Hiring people to work in the cannabis industry will have some challenges. The number of people working legally in the cannabis business is relatively small compared to the tobacco or alcohol industries. Expanding to anywhere near the size of those businesses will require huge numbers of workers.
Unlike other industries, there are no training or academic programs to produce people certified to do the work. Yes, there are people with experience, but could you hire them? Many are likely to be those who have worked “under the radar” of law enforcement. A business owner in the cannabis industry must ask if he or she would you hire from that pool of potential workers and how he or she would go about doing so.
How Do You Judge a Potential Employee?
The usual seals of approval for employees, like university degrees or training program certificates, aren’t available for most work with cannabis. As someone hiring staff, you probably won’t be able to get a resume with a work history, either. Whether or not you’ll be able to receive references is also in question.
As an employer, you could be in the situation where you need to concentrate on an applicant’s “soft skills” or people skills.
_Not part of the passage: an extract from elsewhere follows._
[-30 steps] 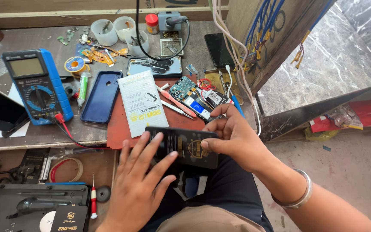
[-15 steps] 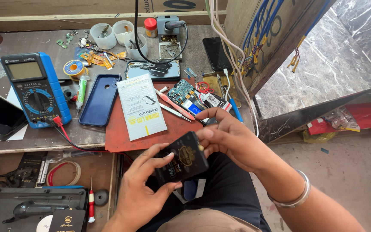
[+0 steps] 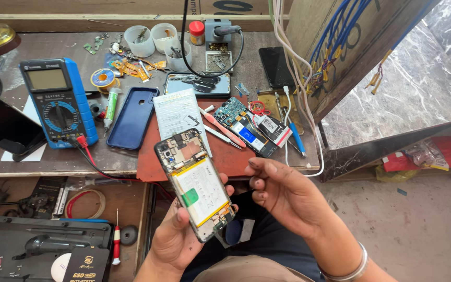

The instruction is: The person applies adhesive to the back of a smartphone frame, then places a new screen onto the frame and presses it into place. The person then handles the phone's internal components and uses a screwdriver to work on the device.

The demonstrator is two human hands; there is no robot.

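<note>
My left hand [image 3: 176,237] holds an opened phone [image 3: 194,183] from below, its back off and its battery and circuit boards facing up. It hangs over my lap, just in front of the bench edge. To the right of the phone, my right hand [image 3: 283,196] hovers with fingers loosely curled, holding nothing and not touching it. A bangle circles my right wrist.
On the bench: a red work mat [image 3: 225,151], a blue multimeter [image 3: 58,102] with red and black leads, a blue phone case [image 3: 131,117], a white booklet [image 3: 178,112], a loose circuit board [image 3: 244,125], tweezers, small cups, a soldering stand [image 3: 217,44]. A black tool case [image 3: 37,248] sits low left.
The phone turned over from its dark side to the open side with the battery. My right hand let go and drew off to the right; my left hand now holds it alone.
</note>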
In this case, you’ll consider how well applicants will fit in with you and your team. Whether or not they are self-motivated and figure things out for themselves is also likely to be a deciding factor in lieu of more traditional criteria, such as certificates and references.
How Will You Foster Employee Loyalty?
Just by the nature of the cannabis industry, you’re going to have employees cut from a different cloth. It’s worth considering whether or not the usual employee benefits will be enough? They may not even be appropriate.
Your future employees may be used to a very fluid work environment. They are likely to be less happy in a factory-style or rigidly-defined position.
Besides the work environment, cannabis industry workers are likely to be very computer savvy. They’ll expect a high degree of control over their benefits, including real-time information.
How Will You Adapt?
You’ll need to grow with your employees. But, don’t let them dictate to you. Adapt to their needs, while still running your business properly. It’s a brave new world, but with the right attitude and the right support, there’s no need for you or your business to be left behind by the cannabis industry.